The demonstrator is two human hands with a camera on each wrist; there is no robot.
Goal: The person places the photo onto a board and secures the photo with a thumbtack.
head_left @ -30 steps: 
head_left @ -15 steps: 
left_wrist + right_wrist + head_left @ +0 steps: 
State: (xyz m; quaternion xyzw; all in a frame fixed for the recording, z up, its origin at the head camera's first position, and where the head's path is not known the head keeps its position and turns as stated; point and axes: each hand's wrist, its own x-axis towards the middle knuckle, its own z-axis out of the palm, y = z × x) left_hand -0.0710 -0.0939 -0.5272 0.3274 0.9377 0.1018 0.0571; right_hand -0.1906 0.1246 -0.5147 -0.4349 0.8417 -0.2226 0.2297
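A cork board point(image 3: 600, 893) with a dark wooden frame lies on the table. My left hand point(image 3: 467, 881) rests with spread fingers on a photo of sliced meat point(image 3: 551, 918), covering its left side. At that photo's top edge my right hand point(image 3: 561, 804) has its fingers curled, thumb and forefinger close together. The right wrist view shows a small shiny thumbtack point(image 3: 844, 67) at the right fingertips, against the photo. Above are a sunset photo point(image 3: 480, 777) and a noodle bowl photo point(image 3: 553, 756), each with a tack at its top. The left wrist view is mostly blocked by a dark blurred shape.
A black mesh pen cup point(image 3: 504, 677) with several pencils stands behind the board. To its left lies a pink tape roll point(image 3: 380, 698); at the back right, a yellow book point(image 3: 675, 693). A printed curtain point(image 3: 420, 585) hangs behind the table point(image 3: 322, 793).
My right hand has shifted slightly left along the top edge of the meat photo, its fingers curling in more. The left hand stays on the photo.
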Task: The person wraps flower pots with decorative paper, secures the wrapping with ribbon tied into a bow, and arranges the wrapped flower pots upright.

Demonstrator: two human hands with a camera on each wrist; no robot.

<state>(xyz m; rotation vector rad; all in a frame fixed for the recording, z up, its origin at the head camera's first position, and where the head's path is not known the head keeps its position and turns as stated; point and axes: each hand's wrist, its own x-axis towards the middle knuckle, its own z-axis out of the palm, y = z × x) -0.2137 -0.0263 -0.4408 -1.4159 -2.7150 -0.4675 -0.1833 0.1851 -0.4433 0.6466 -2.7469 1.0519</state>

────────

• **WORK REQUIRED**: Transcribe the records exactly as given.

• **SOLUTION FOR THIS TASK**:
The demonstrator is two human hands with a camera on each wrist; there is no robot.
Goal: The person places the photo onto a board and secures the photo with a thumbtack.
head_left @ -30 steps: 
head_left @ -15 steps: 
left_wrist + right_wrist + head_left @ +0 steps: 
State: (xyz m; quaternion xyzw; all in a frame fixed for the recording, z up, its origin at the head camera's first position, and where the head's path is not known the head keeps its position and turns as stated; point and axes: each hand's wrist, its own x-axis towards the middle knuckle, its own z-axis out of the palm, y = z × x) left_hand -0.0710 -0.0939 -0.5272 0.3274 0.9377 0.1018 0.0571; right_hand -0.1906 0.1246 -0.5147 -0.4349 0.8417 -0.2226 0.2297
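A cork board point(image 3: 600, 893) with a dark wooden frame lies on the table. My left hand point(image 3: 467, 881) rests with spread fingers on a photo of sliced meat point(image 3: 551, 918), covering its left side. At that photo's top edge my right hand point(image 3: 561, 804) has its fingers curled, thumb and forefinger close together. The right wrist view shows a small shiny thumbtack point(image 3: 844, 67) at the right fingertips, against the photo. Above are a sunset photo point(image 3: 480, 777) and a noodle bowl photo point(image 3: 553, 756), each with a tack at its top. The left wrist view is mostly blocked by a dark blurred shape.
A black mesh pen cup point(image 3: 504, 677) with several pencils stands behind the board. To its left lies a pink tape roll point(image 3: 380, 698); at the back right, a yellow book point(image 3: 675, 693). A printed curtain point(image 3: 420, 585) hangs behind the table point(image 3: 322, 793).
My right hand has shifted slightly left along the top edge of the meat photo, its fingers curling in more. The left hand stays on the photo.
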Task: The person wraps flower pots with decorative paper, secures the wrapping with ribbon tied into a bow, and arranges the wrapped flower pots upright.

Demonstrator: two human hands with a camera on each wrist; no robot.

<state>(xyz m; rotation vector rad; all in a frame fixed for the recording, z up, its origin at the head camera's first position, and where the head's path is not known the head keeps its position and turns as stated; point and axes: each hand's wrist, its own x-axis towards the middle knuckle, its own z-axis out of the palm, y = z × x) -0.2137 -0.0263 -0.4408 -1.4159 -2.7150 -0.4675 -0.1833 0.1851 -0.4433 0.6466 -2.7469 1.0519</state>

The response to this exercise is finished.